Joni membeberkan bahwa dirinya sehari-hari adalah seorang supir taksi online.
"Saya itu supir Grab bang, sekarang akun Grab dan Gocarsaya pun masih aktif. Jadi sebenarnya enggak terdesak kali, tapi karena diminta tolong. Orang cuma dikasih upah 50 juta, padahal itu enggak sebanding sama mobil saya yang sudah disita. Ya pasrah sajalah," cetusnya.
Dalam dakwaan Jaksa Penuntut Umum, Sri Wahyuni pria tamatan sekolah dasar itu diringkus oleh tim Ditres Narkoba Polda Sumut pada 22 Februari 2019 lalu.
"Jhony Iskandar diperintahkan oleh tersangka Ayaradi (DPO) untuk mengambil narkoba dari tersangka Bah Utuh (DPO) di Sialang Buah Desa Matapao Kecamatan Sei Mengkudu Kabupaten Serdang Bedagai dengan upah Rp 50 juta," terangnya.
Sesampai di lokasi yang dijanjikan, terdakwa kemudian bertemu dengan tersangka Bah Utuh. Di sana terdakwa kemudian memindahkan dua goni narkoba ke dalam mobil yang dikendarainya.
"Kemudian terdakwa pun melanjutkan perjalanan menuju kota Medan namun pada saat sampai di Simpang Tiga Matapao Kecamatan Sei Mengkudu Kabupaten Deli Serdang Bedagai tiba tiba mobil yang terdakwa kendarai dihadang/dihentikan oleh petugas Ditresnarkoba Polda Sumut dan menyuruh terdakwa untuk turun dan keluar dari mobil," terangnya.
Lalu dilakukan pemeriksaan dan polisi kemudian menggeleda dua goni warna putih yang mencurigakan dibelakang mobil terdakwa. Selanjutnya polisi menyuruh terdakwa untuk membuka bungkusan plastik hitam tersebut.
Hasilnya dari goni pertama petugas menemukan 15 bungkus kemasan Teh cina warna Hijau bertuliskan Qing Shan yang didalamnya berisi Narkotika jenis Sabu.
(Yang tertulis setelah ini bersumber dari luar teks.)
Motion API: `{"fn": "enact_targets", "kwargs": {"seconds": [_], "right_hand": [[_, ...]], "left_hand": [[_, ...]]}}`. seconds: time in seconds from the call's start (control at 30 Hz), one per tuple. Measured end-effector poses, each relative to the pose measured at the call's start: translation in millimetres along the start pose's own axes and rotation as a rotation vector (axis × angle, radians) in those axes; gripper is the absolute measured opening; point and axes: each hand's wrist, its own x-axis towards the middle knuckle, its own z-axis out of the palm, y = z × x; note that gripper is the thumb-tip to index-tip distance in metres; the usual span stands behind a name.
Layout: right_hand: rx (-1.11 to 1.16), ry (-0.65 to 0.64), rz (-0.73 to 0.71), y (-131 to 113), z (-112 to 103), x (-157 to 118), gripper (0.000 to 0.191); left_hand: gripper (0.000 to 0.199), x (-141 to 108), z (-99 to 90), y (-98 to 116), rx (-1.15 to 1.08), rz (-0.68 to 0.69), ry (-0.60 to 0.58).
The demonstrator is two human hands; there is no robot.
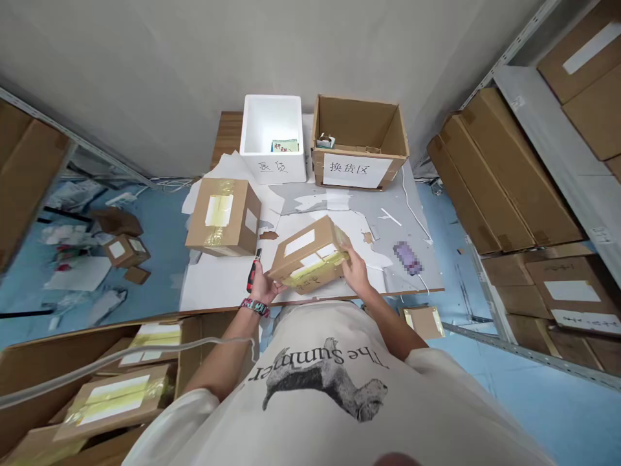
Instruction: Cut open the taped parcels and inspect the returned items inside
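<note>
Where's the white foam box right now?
In the head view, the white foam box stands at the far edge of the table, just left of the open cardboard box.

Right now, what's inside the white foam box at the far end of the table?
The white foam box holds a small printed green packet. The near wall hides the packet's lower part and the box floor behind it, so anything there stays unseen.

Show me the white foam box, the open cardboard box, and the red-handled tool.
White foam box (pixel 274 167), head view, front wall.
Open brown cardboard box (pixel 356 120), head view, inner back wall.
Red-and-black-handled tool (pixel 251 275), head view, handle.
</note>
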Motion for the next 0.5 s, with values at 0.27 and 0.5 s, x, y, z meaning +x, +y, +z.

Setelah ditimbang berat 15.926,1 gram netto.
Kemudian di goni lainnya, berisi 7 bungkus plastik kopi Malaysia warna coklat bertuliskan Alicafe yang di dalamnya berisi narkotika jenis sabu, setelah di timbang berat 7.517 gram brutto.
"Juga terdapat plastik bening, di dalamnya berisi narkotika jenis sabu, setelah ditimbang berat 4.589 gram brutto," jelas Jaksa Sri.
Selain itu ada juga tiga bungkus kemasan aluminium foil, berisi 13.500 butir pil ekstasi warna orange bertuliskan Kenzo.
Bahwa narkotika jenis sabu dan extasi tersebut akan diantar terdakwa ke Kota Medan, namun terdakwa belum mengetahui kepada siapa akan diserahkan.
"Di mana setelah terdakwa sampai di Kota Medan, terdakwa baru bisa menghubungi siapa yang akan menerima sabu dan ekstasi tersebut," pungkas Jaksa.